What you return should be the full listing, copied exactly and stripped of its pictures.

++++++

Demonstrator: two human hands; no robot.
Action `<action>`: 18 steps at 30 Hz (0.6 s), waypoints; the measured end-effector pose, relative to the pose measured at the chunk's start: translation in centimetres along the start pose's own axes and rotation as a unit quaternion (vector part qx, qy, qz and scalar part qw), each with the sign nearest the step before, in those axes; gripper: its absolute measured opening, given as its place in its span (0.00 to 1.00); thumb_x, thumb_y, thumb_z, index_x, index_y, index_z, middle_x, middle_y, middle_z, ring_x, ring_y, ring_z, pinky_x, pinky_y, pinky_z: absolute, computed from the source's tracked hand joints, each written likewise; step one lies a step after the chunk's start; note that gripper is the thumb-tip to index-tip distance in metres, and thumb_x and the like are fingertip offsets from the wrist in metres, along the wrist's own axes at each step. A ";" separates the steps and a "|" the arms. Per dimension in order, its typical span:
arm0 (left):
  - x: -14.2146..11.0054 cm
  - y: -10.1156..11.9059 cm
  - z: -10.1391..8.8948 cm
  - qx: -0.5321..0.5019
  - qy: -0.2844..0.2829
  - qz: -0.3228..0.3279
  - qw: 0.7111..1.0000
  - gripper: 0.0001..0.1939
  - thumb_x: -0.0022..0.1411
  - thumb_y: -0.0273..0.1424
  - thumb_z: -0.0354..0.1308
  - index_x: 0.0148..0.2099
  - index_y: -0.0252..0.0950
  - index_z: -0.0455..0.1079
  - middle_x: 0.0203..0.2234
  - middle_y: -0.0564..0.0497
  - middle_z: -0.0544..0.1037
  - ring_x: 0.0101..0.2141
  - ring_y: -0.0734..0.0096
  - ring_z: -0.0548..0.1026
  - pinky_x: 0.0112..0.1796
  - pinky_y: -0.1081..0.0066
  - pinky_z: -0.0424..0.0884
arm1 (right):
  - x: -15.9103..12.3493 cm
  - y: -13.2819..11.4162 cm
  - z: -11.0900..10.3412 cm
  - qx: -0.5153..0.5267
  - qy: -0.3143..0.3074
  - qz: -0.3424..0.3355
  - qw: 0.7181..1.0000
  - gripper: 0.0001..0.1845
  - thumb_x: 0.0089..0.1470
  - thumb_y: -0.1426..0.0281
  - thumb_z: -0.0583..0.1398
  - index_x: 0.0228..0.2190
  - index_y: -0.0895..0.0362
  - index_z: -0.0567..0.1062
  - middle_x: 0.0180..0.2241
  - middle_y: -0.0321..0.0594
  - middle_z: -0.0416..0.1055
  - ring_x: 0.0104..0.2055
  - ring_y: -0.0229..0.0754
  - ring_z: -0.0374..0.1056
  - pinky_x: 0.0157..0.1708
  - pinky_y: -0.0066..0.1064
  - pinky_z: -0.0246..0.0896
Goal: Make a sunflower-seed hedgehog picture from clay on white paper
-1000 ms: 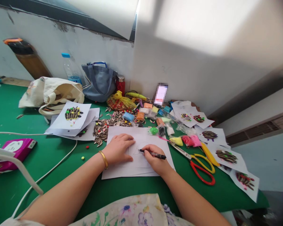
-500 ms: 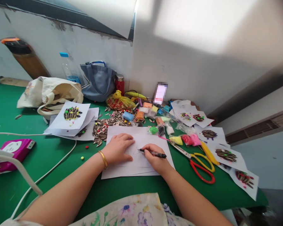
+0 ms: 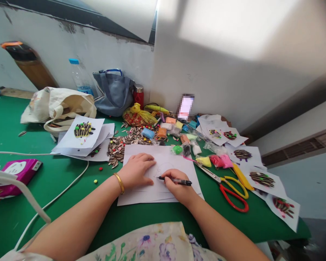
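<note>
White paper (image 3: 136, 197) lies on the green table in front of me, with at least one more sheet under it. My left hand (image 3: 137, 169) rests flat on its left part, fingers spread, a gold bangle at the wrist. In my right hand (image 3: 179, 186) a black pen (image 3: 182, 182) is gripped, its tip touching the paper near the middle. Faint pen lines form a rounded outline beside the tip; part of it is hidden by the hand. Just beyond the sheet lies a pile of striped sunflower seeds (image 3: 130, 139) with small coloured balls among them.
Scissors (image 3: 233, 194) with red and yellow handles lie right of the paper. Bagged coloured clay (image 3: 161, 133) sits beyond it. Seed-covered pictures (image 3: 262, 179) line the right edge, others (image 3: 84, 132) the left. Bags (image 3: 114, 94), a phone (image 3: 186, 107) and a white cable (image 3: 70, 188) are around.
The pen tip has shifted slightly down and left on the paper, and more of the drawn outline shows. My left hand stays in place.
</note>
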State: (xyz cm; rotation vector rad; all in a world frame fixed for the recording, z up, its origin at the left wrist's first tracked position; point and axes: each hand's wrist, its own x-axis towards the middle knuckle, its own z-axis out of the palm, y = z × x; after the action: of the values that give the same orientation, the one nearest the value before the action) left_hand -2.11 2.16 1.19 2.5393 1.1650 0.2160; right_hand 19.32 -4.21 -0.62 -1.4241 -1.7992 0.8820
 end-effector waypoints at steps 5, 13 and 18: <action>0.0 0.0 0.0 0.001 0.001 0.001 1.000 0.38 0.45 0.46 0.69 0.58 0.46 0.68 0.57 0.47 0.69 0.58 0.51 0.62 0.55 0.55 0.59 | 0.1 0.1 -0.1 0.000 0.001 0.003 1.000 0.10 0.52 0.73 0.57 0.32 0.52 0.79 0.33 0.37 0.77 0.39 0.43 0.72 0.40 0.32 0.64; 0.0 -0.1 0.1 0.001 0.002 0.000 1.000 0.37 0.45 0.45 0.69 0.58 0.45 0.68 0.57 0.47 0.69 0.58 0.52 0.62 0.56 0.55 0.58 | 0.1 -0.1 -0.1 -0.009 -0.005 0.004 1.000 0.10 0.52 0.73 0.57 0.32 0.52 0.79 0.32 0.36 0.77 0.37 0.42 0.71 0.39 0.31 0.62; 0.1 -0.1 0.1 0.003 -0.001 0.001 1.000 0.38 0.45 0.45 0.69 0.58 0.45 0.67 0.57 0.47 0.68 0.58 0.52 0.62 0.55 0.55 0.58 | 0.2 -0.1 -0.2 -0.009 0.000 -0.001 1.000 0.10 0.52 0.75 0.57 0.31 0.53 0.78 0.32 0.35 0.76 0.37 0.41 0.71 0.39 0.30 0.62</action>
State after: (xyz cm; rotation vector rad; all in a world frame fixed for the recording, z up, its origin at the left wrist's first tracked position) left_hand -2.09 2.27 1.06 2.5457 1.1651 0.2115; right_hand 19.36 -4.01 -0.41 -1.4329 -1.8126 0.8672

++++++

RESULT OF THE TASK
Demonstrator: two human hands; no robot.
Action `<action>`: 18 steps at 30 Hz (0.6 s), waypoints; the measured end-effector pose, relative to the pose measured at the chunk's start: translation in centimetres along the start pose's own axes and rotation as a unit quaternion (vector part qx, qy, qz and scalar part qw), each with the sign nearest the step before, in those axes; gripper: its absolute measured opening, given as its place in its span (0.00 to 1.00); thumb_x, thumb_y, thumb_z, index_x, index_y, index_z, middle_x, middle_y, middle_z, ring_x, ring_y, ring_z, pinky_x, pinky_y, pinky_z: absolute, computed from the source's tracked hand joints, each written likewise; step one lies a step after the chunk's start; note that gripper is the thumb-tip to index-tip distance in metres, and thumb_x and the like are fingertip offsets from the wrist in metres, along the wrist's own axes at each step. A ";" separates the steps and a "|" the arms. Per dimension in order, its typical span:
arm0 (left):
  - x: -14.2146..11.0054 cm
  - y: -10.1156..11.9059 cm
  - z: -10.1391..8.8948 cm
  - qx: -0.5321..0.5019
  - qy: -0.2844..0.2829
  - qz: -0.3228..0.3279
  - qw: 0.7111..1.0000
  - gripper: 0.0001..0.1939
  - thumb_x: -0.0022..0.1411
  - thumb_y: -0.0273..0.1424
  - thumb_z: -0.0354..0.1308
  - index_x: 0.0148..0.2099
  - index_y: -0.0252..0.0950
  - index_z: -0.0455..0.1079
  - middle_x: 0.0203..0.2234
  - middle_y: -0.0564..0.0497
  - middle_z: -0.0544..0.1037
  - ring_x: 0.0101..0.2141
  - ring_y: -0.0734..0.0096
  - ring_z: -0.0548..0.1026
  - pinky_x: 0.0112..0.1796
  - pinky_y: -0.1081..0.0066
  - pinky_z: -0.0424..0.0884
arm1 (right):
  - x: -15.9103..12.3493 cm
  - y: -13.2819..11.4162 cm
  - z: -11.0900..10.3412 cm
  - qx: -0.5153..0.5267
  - qy: -0.3143..0.3074
  - qz: -0.3424..0.3355
  - qw: 0.7181..1.0000
  - gripper: 0.0001..0.1845
  - thumb_x: 0.0089..0.1470
  - thumb_y: -0.1426..0.0281
  - thumb_z: -0.0583..0.1398
  - index_x: 0.0228..0.2190
  - index_y: -0.0895..0.0362
  - index_z: -0.0567..0.1062
  - middle_x: 0.0180..0.2241
  - middle_y: -0.0321..0.0594
  - middle_z: -0.0416..0.1055
  - ring_x: 0.0104..0.2055
  - ring_y: -0.0229..0.0754
  - ring_z: -0.0374..0.1056
  - pinky_x: 0.0157..0.1708
  - pinky_y: -0.0066..0.1064
  - pinky_z: -0.0246..0.0896
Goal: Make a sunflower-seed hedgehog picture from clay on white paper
-1000 ms: 
-500 ms: 
+0 ms: 
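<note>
White paper (image 3: 136, 197) lies on the green table in front of me, with at least one more sheet under it. My left hand (image 3: 137, 169) rests flat on its left part, fingers spread, a gold bangle at the wrist. In my right hand (image 3: 179, 186) a black pen (image 3: 182, 182) is gripped, its tip touching the paper near the middle. Faint pen lines form a rounded outline beside the tip; part of it is hidden by the hand. Just beyond the sheet lies a pile of striped sunflower seeds (image 3: 130, 139) with small coloured balls among them.
Scissors (image 3: 233, 194) with red and yellow handles lie right of the paper. Bagged coloured clay (image 3: 161, 133) sits beyond it. Seed-covered pictures (image 3: 262, 179) line the right edge, others (image 3: 84, 132) the left. Bags (image 3: 114, 94), a phone (image 3: 186, 107) and a white cable (image 3: 70, 188) are around.
The pen tip has shifted slightly down and left on the paper, and more of the drawn outline shows. My left hand stays in place.
</note>
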State: (xyz cm; rotation vector rad; all in a world frame fixed for the recording, z up, its origin at the left wrist's first tracked position; point and axes: each hand's wrist, its own x-axis towards the middle knuckle, its own z-axis out of the palm, y = z × x; after the action: of the values that give the same orientation, the one nearest the value before the action) left_hand -2.11 2.16 1.19 2.5393 1.1650 0.2160; right_hand 19.32 -4.21 -0.62 -1.4241 -1.7992 0.8820
 end-effector waypoints at steps 5, 13 and 18: <action>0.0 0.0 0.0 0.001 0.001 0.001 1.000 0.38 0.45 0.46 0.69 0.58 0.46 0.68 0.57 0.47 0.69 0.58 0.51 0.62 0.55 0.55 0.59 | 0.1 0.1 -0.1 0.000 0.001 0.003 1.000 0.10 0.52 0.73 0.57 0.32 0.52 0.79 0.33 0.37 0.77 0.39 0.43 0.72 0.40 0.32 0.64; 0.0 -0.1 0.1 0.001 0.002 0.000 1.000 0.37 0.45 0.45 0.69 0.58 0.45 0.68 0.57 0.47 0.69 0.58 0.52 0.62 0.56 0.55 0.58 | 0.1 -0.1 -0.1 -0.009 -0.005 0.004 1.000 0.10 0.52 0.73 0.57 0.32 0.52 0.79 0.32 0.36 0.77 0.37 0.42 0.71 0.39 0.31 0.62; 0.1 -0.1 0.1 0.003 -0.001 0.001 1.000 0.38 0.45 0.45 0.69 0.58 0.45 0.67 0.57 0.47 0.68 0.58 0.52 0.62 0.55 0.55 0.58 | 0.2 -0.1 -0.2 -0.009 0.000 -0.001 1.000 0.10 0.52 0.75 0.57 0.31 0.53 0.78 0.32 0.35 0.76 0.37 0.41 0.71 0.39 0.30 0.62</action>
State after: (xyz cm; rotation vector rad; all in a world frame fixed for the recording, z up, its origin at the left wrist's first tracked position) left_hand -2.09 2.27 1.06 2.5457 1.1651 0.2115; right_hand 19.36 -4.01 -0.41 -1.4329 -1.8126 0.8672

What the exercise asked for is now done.